We can see that a vector is not really useful for handling this kind of ‘standard’ data since it is 1D. However, we can think of vectors as the building blocks for more complicated types of data.

As matrices are homogeneous (all elements must be the same type), we can think of a matrix as a collection of vectors of the same type and length (although this is not formally how it works in R). Think of each column of the matrix as a vector.

Creating a Matrix

  • We can create a matrix using the matrix() function. Looking at the help for matrix we see the function definition as:
matrix(data = NA, 
       nrow = 1, 
       ncol = 1, 
       byrow = FALSE,
       dimnames = NULL)

where data is

an optional data vector (including a list or expression vector). Non-atomic classed R objects are coerced by as.vector and all attributes discarded.

Ok, so really we need to supply a vector of data. Then the nrow and ncol arguments define how many rows and columns. The byrow argument is a Boolean telling R whether or not to fill in the matrix by row or by column (the default). dimnames is an optional attribute. We’ll look at that shortly.

A basic call to matrix() might look like this:

my_mat <- matrix(c(1, 3, 4, -1, 5, 6), 
                 nrow = 3, 
                 ncol = 2)
my_mat
     [,1] [,2]
[1,]    1   -1
[2,]    3    5
[3,]    4    6

Notice how the values fill in the first column then the second column. This is the default behavior but can be changed via the byrow argument.

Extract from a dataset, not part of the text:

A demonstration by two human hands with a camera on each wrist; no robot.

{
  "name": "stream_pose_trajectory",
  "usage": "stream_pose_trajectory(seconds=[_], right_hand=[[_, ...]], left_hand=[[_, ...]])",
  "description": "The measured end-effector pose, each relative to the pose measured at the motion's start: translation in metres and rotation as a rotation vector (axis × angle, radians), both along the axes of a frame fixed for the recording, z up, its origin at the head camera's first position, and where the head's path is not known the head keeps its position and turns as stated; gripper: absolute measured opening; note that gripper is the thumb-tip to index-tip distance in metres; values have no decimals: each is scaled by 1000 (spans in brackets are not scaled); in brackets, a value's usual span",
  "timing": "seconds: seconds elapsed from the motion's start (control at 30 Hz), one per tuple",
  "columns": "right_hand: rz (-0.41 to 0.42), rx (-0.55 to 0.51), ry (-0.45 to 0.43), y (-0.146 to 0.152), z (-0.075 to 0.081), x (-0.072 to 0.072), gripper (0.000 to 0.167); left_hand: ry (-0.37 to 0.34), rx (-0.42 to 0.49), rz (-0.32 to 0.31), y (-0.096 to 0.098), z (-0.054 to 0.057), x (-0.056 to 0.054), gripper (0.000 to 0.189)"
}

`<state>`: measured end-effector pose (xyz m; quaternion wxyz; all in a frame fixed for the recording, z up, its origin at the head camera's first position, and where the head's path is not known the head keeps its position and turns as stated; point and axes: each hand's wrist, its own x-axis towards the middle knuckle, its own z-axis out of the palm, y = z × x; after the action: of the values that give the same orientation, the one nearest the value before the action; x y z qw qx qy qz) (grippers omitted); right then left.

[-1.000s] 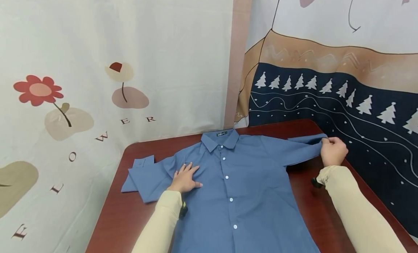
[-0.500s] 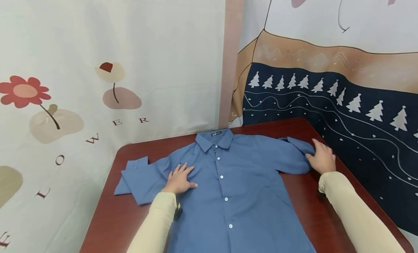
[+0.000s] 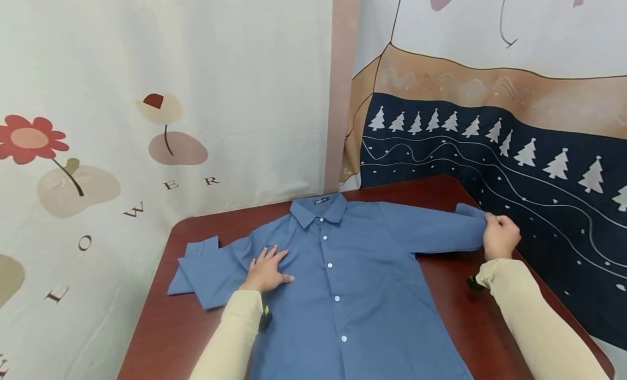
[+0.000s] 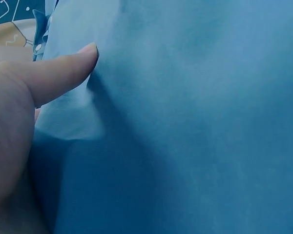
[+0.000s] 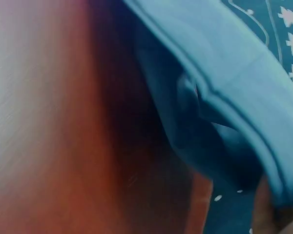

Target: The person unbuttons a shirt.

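Note:
A blue button-up shirt (image 3: 372,276) lies front up, its collar toward the far edge. My left hand (image 3: 264,270) rests on the chest beside the button row, fingers spread; in the left wrist view its thumb (image 4: 63,73) lies on the cloth. My right hand (image 3: 501,236) pinches the outer end of the right-hand sleeve (image 3: 436,227), which is stretched out sideways. In the right wrist view the sleeve's seamed edge (image 5: 224,102) runs down to the fingers, its underside lifted off the table. The left-hand sleeve (image 3: 215,271) lies folded over, its cuff (image 3: 203,246) showing.
The shirt lies on a dark red wooden table (image 3: 441,189) with rounded corners. A pale curtain with flower prints (image 3: 235,97) hangs behind on the left. A navy cloth with white trees (image 3: 490,157) hangs close along the right edge.
My right hand opened at the sleeve's end, then took hold of it again and pulled it out to the right, straightening it. The left hand stays on the chest. The head view shifted slightly.

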<state>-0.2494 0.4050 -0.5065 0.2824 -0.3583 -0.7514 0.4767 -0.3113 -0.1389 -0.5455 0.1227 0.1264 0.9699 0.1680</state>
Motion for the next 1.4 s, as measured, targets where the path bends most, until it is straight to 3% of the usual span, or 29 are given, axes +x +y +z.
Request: stream_pose_trajectory(seconds=[0.1,0.17,0.23,0.37,0.43,0.5,0.6,0.67,0.73,0.83,0.93,1.13,1.23,1.4], right_hand=[[130,137,-267,4,-12,14,34],[252,284,-379,5,-22,22,30],[326,425,-364,3,-30,25,25],[337,652,-126,-7,-32,21,30],[390,722,-124,-11,-25,19,34],[475,742,-227,-12,-16,18,41],[632,702,-467,-7,-2,20,52],[722,648,-576,-2,4,20,41],[778,599,-606,1,6,20,23],[771,551,-581,1,2,17,34],[676,550,-494,-1,-1,14,38],[468,465,-218,-12,12,-2,21],[454,385,-132,-21,27,-14,29],[509,309,-79,-38,58,-29,30]], left_hand=[[-1,-5,2,-1,1,-1,77],[0,2,5,-2,2,-1,77],[-3,5,6,-3,3,-1,77],[-9,6,-2,-2,2,-2,77],[-10,7,1,-2,0,-2,77],[-9,5,4,-1,-2,-2,78],[-13,11,3,1,-4,-3,77],[-16,16,3,2,-3,-2,77],[-16,17,5,2,-1,-2,77],[-12,12,9,2,1,-3,77],[-12,2,4,1,-1,-4,77],[-5,2,6,0,-4,-5,77],[-4,4,8,0,-4,-4,77],[-2,1,4,-1,-4,-3,77]])
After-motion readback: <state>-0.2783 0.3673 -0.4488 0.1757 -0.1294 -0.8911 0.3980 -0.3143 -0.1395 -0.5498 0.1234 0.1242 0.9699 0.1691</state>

my_mat <- matrix(c(1, 3, 4, -1, 5, 6), 
                 nrow = 3, 
                 ncol = 2,
                 byrow = TRUE)
my_mat
     [,1] [,2]
[1,]    1    3
[2,]    4   -1
[3,]    5    6

Let’s think of a matrix as a collection of vectors of the same type and length (how you might think of a dataset). We could construct the matrix by giving appropriate vectors of the same type and length.

#populate vectors
x <- rep(0.2, times = 6)
y <- c(1, 3, 4, -1, 5, 6)
  • Check they are the same type of element. In this case, as long as they are both numeric, we can put them together and not lose any precision (integers are coerced to doubles if needed).
str(x)
 num [1:6] 0.2 0.2 0.2 0.2 0.2 0.2
is.numeric(x)
[1] TRUE
str(y)
 num [1:6] 1 3 4 -1 5 6
is.numeric(y)
[1] TRUE
  • A length() function exists. We can use that to see the vectors have the same number of elements.
#check 'length'
length(x)
[1] 6
length(y)
[1] 6
  • Now construct the matrix by combining the vectors together with c().
my_mat2 <- matrix(c(x, y), ncol = 2)
my_mat2
     [,1] [,2]
[1,]  0.2    1
[2,]  0.2    3
[3,]  0.2    4
[4,]  0.2   -1
[5,]  0.2    5
[6,]  0.2    6

As byrow = FALSE is the default, the vectors become the columns!

That being said, the way to really think about the matrix is as a long vector we are giving dimensions to. In fact, if we coerce our matrix to a vector explicitly (via the as.vector() function), we see the original data vector we passed in.

as.vector(my_mat2)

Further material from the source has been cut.